Nous savons intuitivement que l’histoire se répète, souvent. Elle hésite en remugles et régurgitations de ses pires moments, comme si les plus doux et les meilleurs instants étaient absorbés d’un trait pour être vite oubliés. Nous redonnons à l’histoire une seconde chance dont l’issue démontre invariablement notre grande difficulté à tirer le moindre enseignement des échecs précédents.

 

Parmi ceux-ci, l’erreur dans la mesure de notre impact sur notre environnement est une constante. Une nouvelle idée, une nouvelle perspective, un nouveau gain immédiat et nous ouvrons la terre, dépeuplons les océans, éventrons les montagnes, salissons l’eau et l’air sans nous soucier des conséquences. Nous avons longtemps été persuadés que la Terre étant vaste et ses ressources infinies, elle saurait forcément absorber les débordements de ses enfants.
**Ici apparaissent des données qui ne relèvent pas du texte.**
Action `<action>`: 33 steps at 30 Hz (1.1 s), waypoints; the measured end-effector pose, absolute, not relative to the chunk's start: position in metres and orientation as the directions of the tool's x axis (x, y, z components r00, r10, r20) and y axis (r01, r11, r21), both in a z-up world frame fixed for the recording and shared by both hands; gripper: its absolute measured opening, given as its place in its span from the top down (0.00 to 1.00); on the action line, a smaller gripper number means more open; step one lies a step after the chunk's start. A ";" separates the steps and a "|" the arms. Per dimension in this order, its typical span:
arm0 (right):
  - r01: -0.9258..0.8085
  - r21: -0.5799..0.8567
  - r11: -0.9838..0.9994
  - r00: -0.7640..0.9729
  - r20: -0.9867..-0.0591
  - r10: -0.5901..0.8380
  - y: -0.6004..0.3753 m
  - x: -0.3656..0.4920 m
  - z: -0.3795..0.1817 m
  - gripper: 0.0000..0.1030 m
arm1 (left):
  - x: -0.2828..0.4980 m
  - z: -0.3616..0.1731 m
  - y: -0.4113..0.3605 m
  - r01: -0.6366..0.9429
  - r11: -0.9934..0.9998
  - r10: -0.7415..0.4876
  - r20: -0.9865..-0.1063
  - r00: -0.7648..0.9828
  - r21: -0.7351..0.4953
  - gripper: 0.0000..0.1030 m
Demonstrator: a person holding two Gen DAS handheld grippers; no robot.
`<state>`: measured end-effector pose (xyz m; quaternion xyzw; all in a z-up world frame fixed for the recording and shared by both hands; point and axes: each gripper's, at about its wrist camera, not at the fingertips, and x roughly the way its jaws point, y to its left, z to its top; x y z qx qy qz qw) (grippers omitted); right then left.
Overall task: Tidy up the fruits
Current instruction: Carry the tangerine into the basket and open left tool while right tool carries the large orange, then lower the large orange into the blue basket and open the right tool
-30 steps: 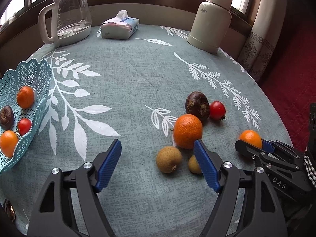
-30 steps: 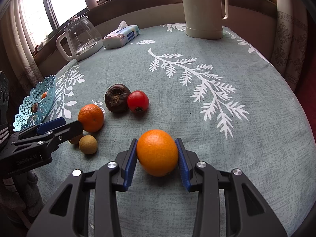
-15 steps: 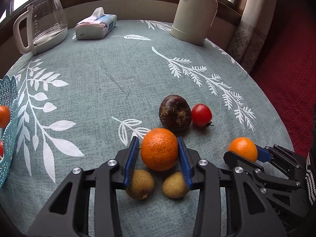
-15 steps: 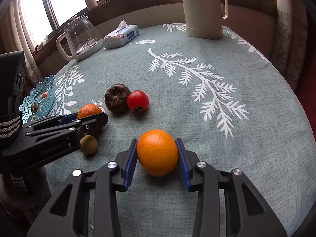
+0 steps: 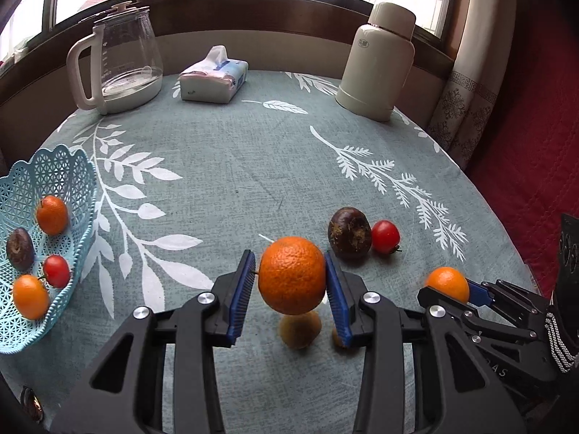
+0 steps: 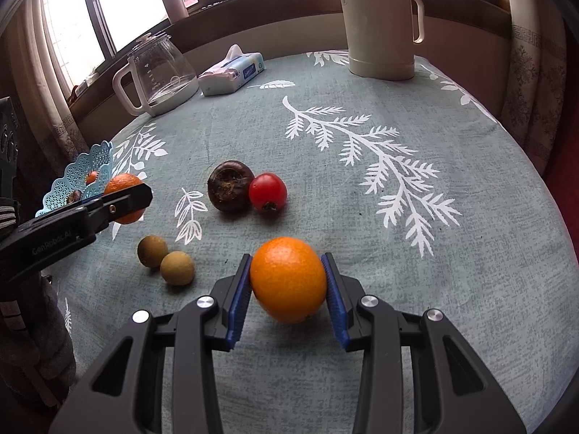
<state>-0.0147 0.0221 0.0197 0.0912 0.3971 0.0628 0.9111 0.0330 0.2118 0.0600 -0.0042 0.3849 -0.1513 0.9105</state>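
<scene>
1. Left gripper (image 5: 291,284): black frame, blue ribbed pads, clamped on a round orange mandarin (image 5: 292,275). The fruit is lifted clear of the grey-green leaf-print tablecloth (image 5: 231,166); two small tan-brown round fruits (image 5: 299,329) show beneath it, on the cloth.
2. Right gripper (image 6: 287,282): same build, both pads pressed against a second round orange mandarin (image 6: 288,279). Cannot tell whether this fruit rests on the cloth or hangs just above it; a shadow lies under it.
3. Landmark for the rest: the dark brown rough-skinned round fruit (image 5: 349,234) near the cloth's middle.
4. Touching the landmark, on its right in both views: a small glossy red tomato-like fruit (image 5: 385,236).
5. The left-held mandarin is just beside the landmark, nearer the camera and left of it in the left wrist view.
6. The right-held mandarin is near the landmark, toward the near edge, as the right wrist view shows.
7. The tan fruits touch each other, near the landmark and closer to the person.
8. Well apart from the landmark, at the far left edge: a pale blue perforated plastic basket (image 5: 77,166) holding two orange fruits, one dark brown fruit and one red one.
9. Far behind the landmark, by the window wall: a clear glass kettle with white handle (image 5: 119,61), a soft tissue pack (image 5: 214,79) and a cream thermos flask (image 5: 376,61).
</scene>
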 end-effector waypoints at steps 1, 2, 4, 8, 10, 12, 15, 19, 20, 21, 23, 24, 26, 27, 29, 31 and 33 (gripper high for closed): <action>-0.045 0.218 0.975 0.677 -0.711 0.190 0.023 -0.015 0.020 0.63 | 0.033 0.063 0.217 0.261 0.958 -0.270 -0.695 0.667 -0.121 0.61; -0.046 0.220 0.974 0.677 -0.710 0.192 0.025 -0.015 0.021 0.63 | 0.032 0.065 0.222 0.250 0.961 -0.261 -0.689 0.676 -0.118 0.61; -0.049 0.225 0.973 0.678 -0.708 0.198 0.027 -0.015 0.022 0.63 | 0.030 0.070 0.232 0.228 0.967 -0.243 -0.678 0.694 -0.114 0.61; -0.055 0.234 0.971 0.680 -0.703 0.208 0.033 -0.016 0.024 0.63 | 0.028 0.079 0.254 0.182 0.977 -0.210 -0.655 0.725 -0.112 0.61; -0.059 0.239 0.969 0.683 -0.699 0.214 0.037 -0.015 0.027 0.63 | 0.027 0.084 0.266 0.156 0.982 -0.190 -0.645 0.740 -0.110 0.61; -0.066 0.245 0.967 0.687 -0.692 0.222 0.042 -0.015 0.031 0.63 | 0.026 0.088 0.278 0.131 0.985 -0.174 -0.636 0.752 -0.115 0.61; -0.084 0.250 0.965 0.695 -0.679 0.236 0.051 -0.013 0.038 0.63 | 0.025 0.094 0.301 0.086 0.989 -0.143 -0.620 0.771 -0.120 0.61; -0.113 0.245 0.963 0.696 -0.672 0.253 0.067 -0.010 0.044 0.63 | 0.023 0.098 0.332 0.030 0.991 -0.102 -0.605 0.790 -0.128 0.61; -0.120 0.244 0.962 0.695 -0.672 0.257 0.072 -0.009 0.046 0.63 | 0.023 0.099 0.340 0.013 0.992 -0.088 -0.603 0.793 -0.128 0.61; -0.127 0.241 0.962 0.693 -0.672 0.260 0.076 -0.008 0.047 0.63 | 0.023 0.099 0.348 -0.002 0.992 -0.077 -0.601 0.796 -0.129 0.61; -0.144 0.234 0.962 0.691 -0.671 0.267 0.087 -0.007 0.050 0.63 | 0.023 0.100 0.363 -0.027 0.990 -0.061 -0.598 0.799 -0.137 0.61; -0.151 0.231 0.961 0.690 -0.671 0.270 0.092 -0.006 0.051 0.63 | 0.022 0.100 0.370 -0.040 0.989 -0.053 -0.596 0.801 -0.140 0.61; -0.167 0.226 0.960 0.689 -0.670 0.278 0.103 -0.003 0.054 0.63 | 0.021 0.100 0.384 -0.065 0.987 -0.036 -0.594 0.804 -0.147 0.61; -0.175 0.223 0.959 0.687 -0.670 0.281 0.108 -0.002 0.055 0.63 | 0.021 0.101 0.390 -0.076 0.986 -0.027 -0.593 0.805 -0.149 0.61; -0.193 0.216 0.957 0.685 -0.669 0.289 0.119 0.001 0.059 0.63 | 0.019 0.101 0.401 -0.099 0.983 -0.012 -0.588 0.809 -0.156 0.61; -0.212 0.212 0.954 0.681 -0.668 0.300 0.132 0.005 0.063 0.63 | 0.018 0.103 0.413 -0.128 0.980 0.014 -0.583 0.812 -0.155 0.60; -0.232 0.208 0.950 0.679 -0.665 0.311 0.144 0.007 0.067 0.63 | 0.015 0.106 0.425 -0.158 0.974 0.036 -0.575 0.818 -0.165 0.48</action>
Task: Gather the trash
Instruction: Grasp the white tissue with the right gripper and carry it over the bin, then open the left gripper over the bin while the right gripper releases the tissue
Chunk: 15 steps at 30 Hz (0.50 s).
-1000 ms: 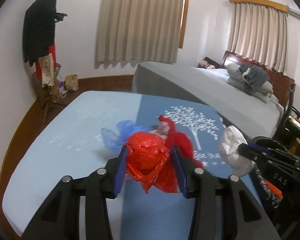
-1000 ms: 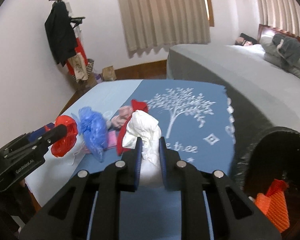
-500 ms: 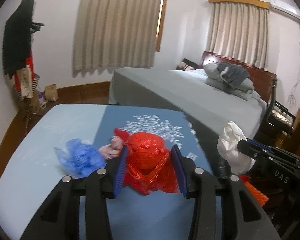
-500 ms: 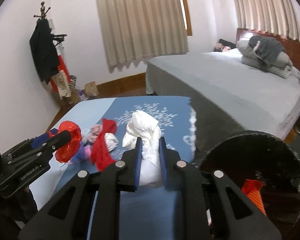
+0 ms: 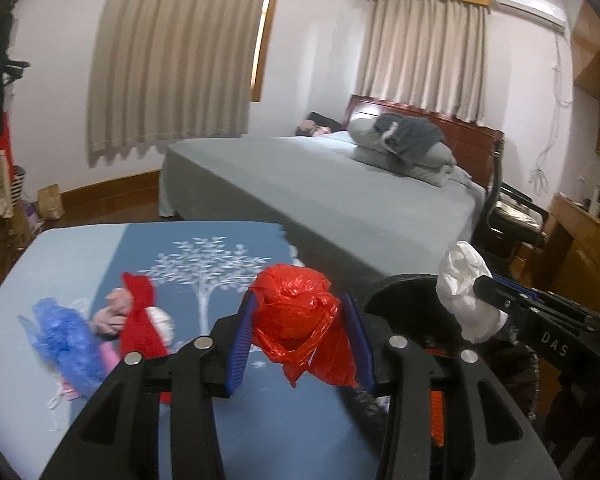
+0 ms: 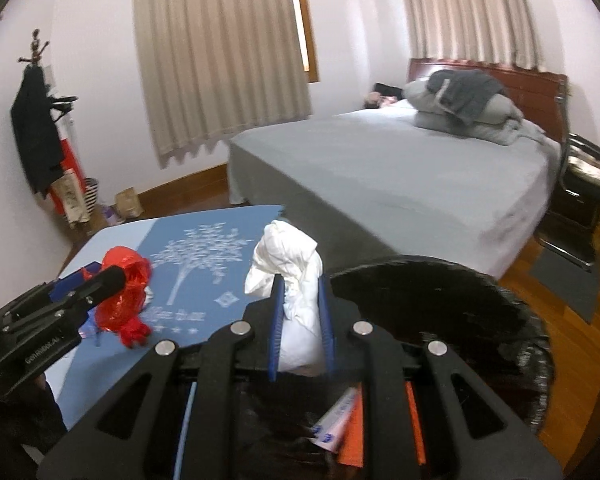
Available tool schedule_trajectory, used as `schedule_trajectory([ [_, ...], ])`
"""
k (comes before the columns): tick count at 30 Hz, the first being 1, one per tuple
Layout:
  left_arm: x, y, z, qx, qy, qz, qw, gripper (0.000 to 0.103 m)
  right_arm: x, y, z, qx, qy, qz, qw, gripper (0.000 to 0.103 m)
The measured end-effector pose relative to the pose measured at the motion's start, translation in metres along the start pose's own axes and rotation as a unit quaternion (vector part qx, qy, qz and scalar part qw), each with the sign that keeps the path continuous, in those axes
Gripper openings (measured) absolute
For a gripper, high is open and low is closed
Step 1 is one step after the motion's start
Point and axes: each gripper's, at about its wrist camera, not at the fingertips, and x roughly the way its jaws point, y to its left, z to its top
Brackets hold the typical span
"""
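Note:
My left gripper (image 5: 298,320) is shut on a crumpled red plastic bag (image 5: 300,316), held above the right edge of the blue table (image 5: 204,432). My right gripper (image 6: 300,312) is shut on a white crumpled wad (image 6: 288,264) and hangs over the black bin (image 6: 440,292), whose inside shows orange and printed wrappers (image 6: 352,428). In the left wrist view the white wad (image 5: 464,296) and right gripper (image 5: 504,300) sit at the right, over the bin (image 5: 404,296). On the table remain a blue bag (image 5: 64,340), a pink wad (image 5: 114,310) and a red-and-white piece (image 5: 144,320).
A grey bed (image 6: 400,172) with folded bedding (image 6: 468,104) stands behind the table. A coat rack (image 6: 40,136) with dark clothes stands at the left wall. A black chair (image 6: 588,184) and a dark mat (image 6: 572,280) lie on the wooden floor at right.
Both grippers have swung right with their loads, away from the table's middle. The bin has come under the right gripper, and the trash left on the table has slid to the left of view.

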Motion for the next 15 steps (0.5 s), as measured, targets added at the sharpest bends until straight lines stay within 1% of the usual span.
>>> schedule_trajectory([
  [8,0.019,-0.049,0.006,0.027,0.000,-0.048,0.9985,0.044,-0.019,-0.055,-0.013,0.033,-0.003,-0.055,0.998,0.016],
  [15,0.036,-0.089,0.005,0.049,0.006,-0.092,0.9946,0.044,-0.027,-0.085,-0.022,0.049,-0.005,-0.082,0.995,0.016],
])
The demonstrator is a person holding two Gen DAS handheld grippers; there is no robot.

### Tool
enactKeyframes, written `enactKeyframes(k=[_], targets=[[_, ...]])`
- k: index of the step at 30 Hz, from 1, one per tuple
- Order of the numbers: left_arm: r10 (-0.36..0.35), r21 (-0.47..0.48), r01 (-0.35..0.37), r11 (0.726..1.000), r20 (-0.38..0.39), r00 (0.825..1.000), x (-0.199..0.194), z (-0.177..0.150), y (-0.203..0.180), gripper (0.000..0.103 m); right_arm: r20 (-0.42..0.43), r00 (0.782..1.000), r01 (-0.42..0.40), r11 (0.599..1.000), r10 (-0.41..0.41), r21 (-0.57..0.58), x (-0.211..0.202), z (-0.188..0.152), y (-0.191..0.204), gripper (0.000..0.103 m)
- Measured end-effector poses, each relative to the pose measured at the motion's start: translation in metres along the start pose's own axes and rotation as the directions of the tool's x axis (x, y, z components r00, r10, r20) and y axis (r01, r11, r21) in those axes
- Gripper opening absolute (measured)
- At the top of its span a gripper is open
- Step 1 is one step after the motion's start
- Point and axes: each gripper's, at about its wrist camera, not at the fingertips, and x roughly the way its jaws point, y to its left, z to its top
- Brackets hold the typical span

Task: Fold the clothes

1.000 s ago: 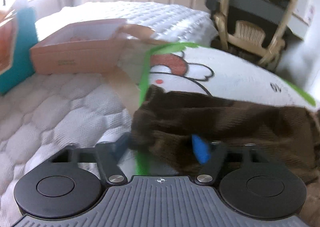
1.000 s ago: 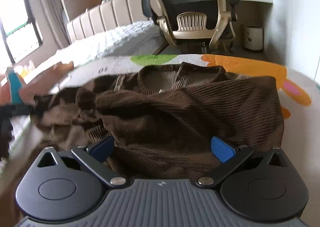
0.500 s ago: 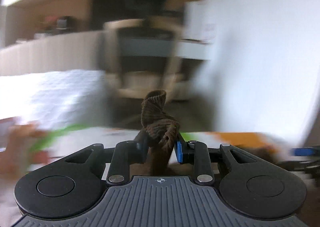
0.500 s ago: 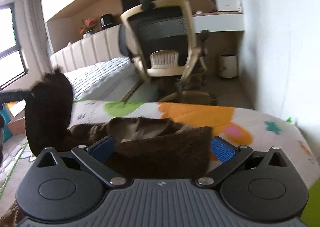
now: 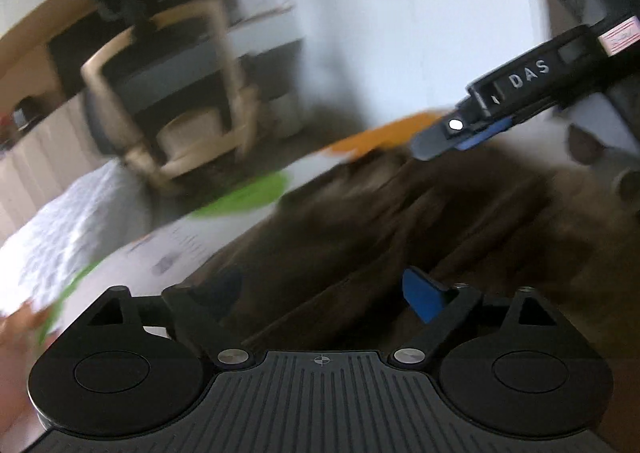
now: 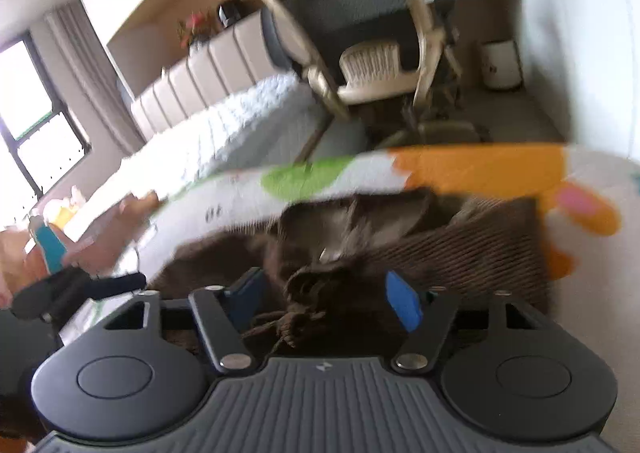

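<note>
- Left wrist view is pretty smeared, but the one bit of writing you can actually read is "DAS" in white letters on the black body of the right gripper (image 5: 460, 139), which pokes in from the upper right. There's also a small pinkish label further up that arm, too blurry to read.
- The left gripper (image 5: 320, 289) has its jaws spread wide and opening further. Nothing is pinched; the brown sweater (image 5: 420, 221) just lies beyond them on the printed blanket (image 5: 256, 193).
- Right wrist view: the right gripper (image 6: 324, 293) jaws are about halfway and closing in, with a bunched lump of the brown sweater (image 6: 460, 249) sitting between them. The blue pads don't look pressed onto the knit yet, there's a gap on both sides.
- The sweater sits crumpled on the cartoon blanket (image 6: 480, 165) (orange, green and pink shapes) near the bed's foot edge. Some small dark marks are printed on the blanket's white part, unreadable.
- Behind the bed there's an office chair (image 6: 360, 37) and a small white bin (image 6: 502, 63), both blurred.
- Far left of the right view shows a teal thing (image 6: 50, 247) and some pinkish boxes, cut off by the frame edge, can't tell what they are.
</note>
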Motion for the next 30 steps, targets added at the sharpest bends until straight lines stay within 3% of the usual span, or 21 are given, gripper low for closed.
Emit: enactKeyframes(k=[1, 4, 8, 13, 15, 17, 20, 22, 25, 27, 30], targets=[[0.001, -0.025, -0.002, 1.000, -0.022, 1.000, 0.002, -0.003, 0.007, 0.093, -0.017, 1.000, 0.012, 1.000, -0.012, -0.021, 0.010, -0.003, 0.006, 0.039], [-0.008, -0.097, 0.001, 0.995, -0.074, 0.997, 0.008, -0.011, 0.025, 0.093, -0.002, 0.998, 0.056, 0.992, -0.057, -0.112, 0.016, -0.003, 0.026, 0.020], [-0.031, -0.131, 0.023, 0.991, -0.059, 0.998, 0.000, -0.009, 0.032, 0.094, 0.123, 0.989, 0.099, 0.985, -0.082, -0.141, -0.026, 0.018, 0.025, 0.017], [-0.109, -0.128, 0.104, 0.986, -0.030, 0.994, 0.004, 0.003, 0.024, 0.096, 0.163, 0.964, 0.229, 0.966, -0.208, -0.120, -0.059, 0.025, -0.008, 0.018], [-0.133, -0.136, 0.127, 0.983, -0.042, 0.990, 0.013, 0.003, 0.020, 0.096, 0.087, 0.960, 0.275, 0.954, -0.266, -0.115, -0.049, 0.016, -0.025, 0.025], [-0.148, -0.142, 0.138, 0.980, -0.060, 0.987, 0.023, 0.002, 0.017, 0.096, 0.020, 0.950, 0.311, 0.942, -0.311, -0.125, -0.034, 0.003, -0.039, 0.042], [-0.160, -0.149, 0.146, 0.978, -0.087, 0.983, 0.029, -0.001, 0.016, 0.097, 0.007, 0.948, 0.315, 0.939, -0.317, -0.141, -0.035, -0.004, -0.045, 0.050], [-0.183, -0.159, 0.165, 0.973, -0.104, 0.978, 0.027, -0.001, 0.020, 0.097, 0.064, 0.950, 0.312, 0.935, -0.305, -0.171, -0.051, 0.003, -0.038, 0.050], [-0.266, -0.231, 0.239, 0.943, -0.093, 0.960, 0.018, 0.005, 0.038, 0.097, 0.143, 0.953, 0.295, 0.930, -0.268, -0.220, -0.072, 0.015, -0.026, 0.050], [-0.334, -0.316, 0.303, 0.899, -0.048, 0.941, 0.015, 0.010, 0.052, 0.098, 0.150, 0.963, 0.254, 0.934, -0.222, -0.251, -0.074, 0.020, -0.019, 0.050], [-0.414, -0.412, 0.381, 0.828, 0.009, 0.910, 0.021, 0.016, 0.061, 0.099, 0.052, 0.978, 0.207, 0.951, -0.201, -0.230, -0.044, 0.015, -0.021, 0.050]])
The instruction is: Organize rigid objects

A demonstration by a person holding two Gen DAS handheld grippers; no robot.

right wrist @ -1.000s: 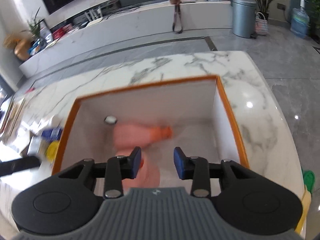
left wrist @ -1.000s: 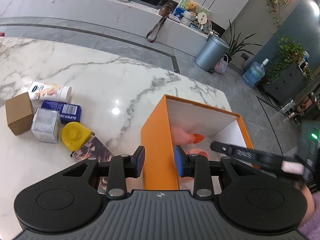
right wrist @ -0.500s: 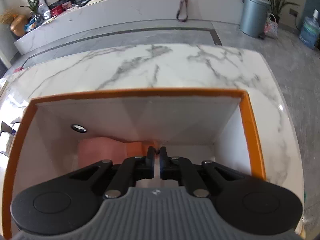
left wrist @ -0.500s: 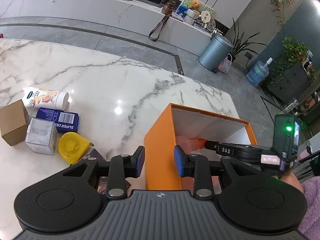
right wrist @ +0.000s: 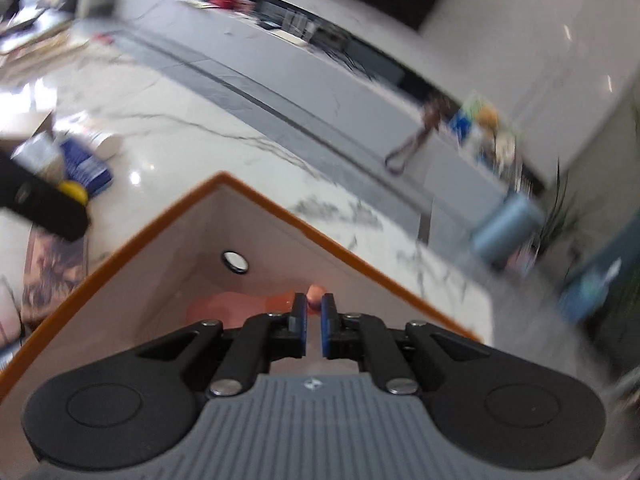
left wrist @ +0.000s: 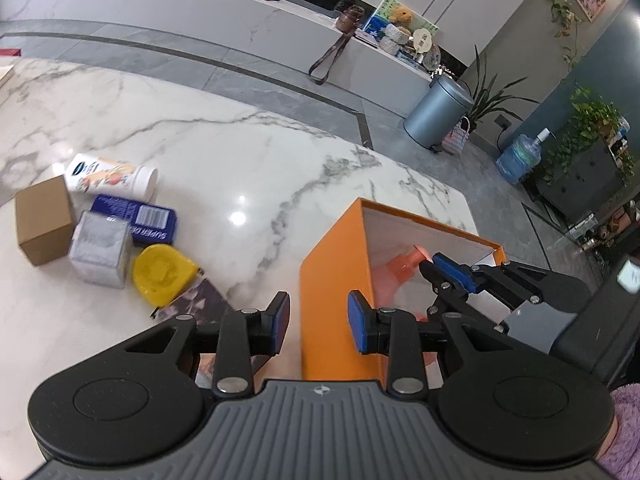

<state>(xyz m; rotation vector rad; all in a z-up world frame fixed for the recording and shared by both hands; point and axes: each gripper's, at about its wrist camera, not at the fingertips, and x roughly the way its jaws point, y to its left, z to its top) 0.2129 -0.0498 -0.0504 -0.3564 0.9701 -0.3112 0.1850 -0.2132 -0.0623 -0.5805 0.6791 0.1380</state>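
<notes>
Bracing orange box (left wrist: 336, 296): wall is being straddled by left gripper (left wrist: 318, 322), fingers apart, likely for steadying. Pink bottle (left wrist: 394, 276) is lying inside; cardboard cube (left wrist: 44, 220), yellow tape measure (left wrist: 158, 274) are waiting on glossy marble table (left wrist: 240, 160).

Right wrist view, blurred: right gripper (right wrist: 314, 318) is being held over box (right wrist: 120, 264) interior, fingers together, empty; smooth bottle (right wrist: 236, 306) below.

Legible text is confined to one item: a blue box (left wrist: 134, 220) lying on the marble table (left wrist: 248, 152), left of and beyond the left jaws, carries white capitals "SUPER DE", cut off by the grey cube in front, with a barcode panel above. The white tube (left wrist: 112, 176) just beyond it bears a blue oval logo, wording unreadable. Right wrist view: too blurred, nothing readable
</notes>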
Cela, c’était ce que nous tenions pour certain jusqu’à une période récente, le tournant des années 1970-1980, décennie pendant laquelle l’observation, mère des Biomesures, a permis de montrer que non, la Terre ne pouvait tout supporter et que certaines blessures ne se guérissaient pas dans l’échelle du temps humain.

Plus grave encore, quelques voix pionnières se sont alors timidement élevées pour mettre en parallèle l’augmentation des activités humaines et celles des gaz à effet de serre, prétendant même pour les plus pessimistes, que certaines lésions atmosphériques profondes, ne pourraient se résorber qu’à condition que leurs causes, essentiellement dues à notre présence et nos activités, ne disparaissent.

Le lien entre l’humanité et la destruction de son propre habitat est devenu depuis l’orée des années 1990 comme un point de clivage violent entre fanatiques écologistes, méchants déclinistes avides d’un retour naïf à une nature utopique et les bons développeurs politiques, raisonnables entreprenant au nom du libéralisme et du confort de vie pour tous.

Faute, à l’époque, d’arguments chiffrés et de propositions écoutables, la dramatique erreur d’orientation que la civilisation, qui paraissait pourtant limpide, ne fut pas considérée comme un sérieux souci auquel l’humanité devait se mobiliser pour faire face : une maladie endémique à éradiquer, un défi technologique passionnant, ou une nouvelle voie de développement, mais plutôt comme un gimmick défendu par des groupuscules d’arriérés si extrémistes que leur parole ne valait en fait pas la peine d’être écoutée.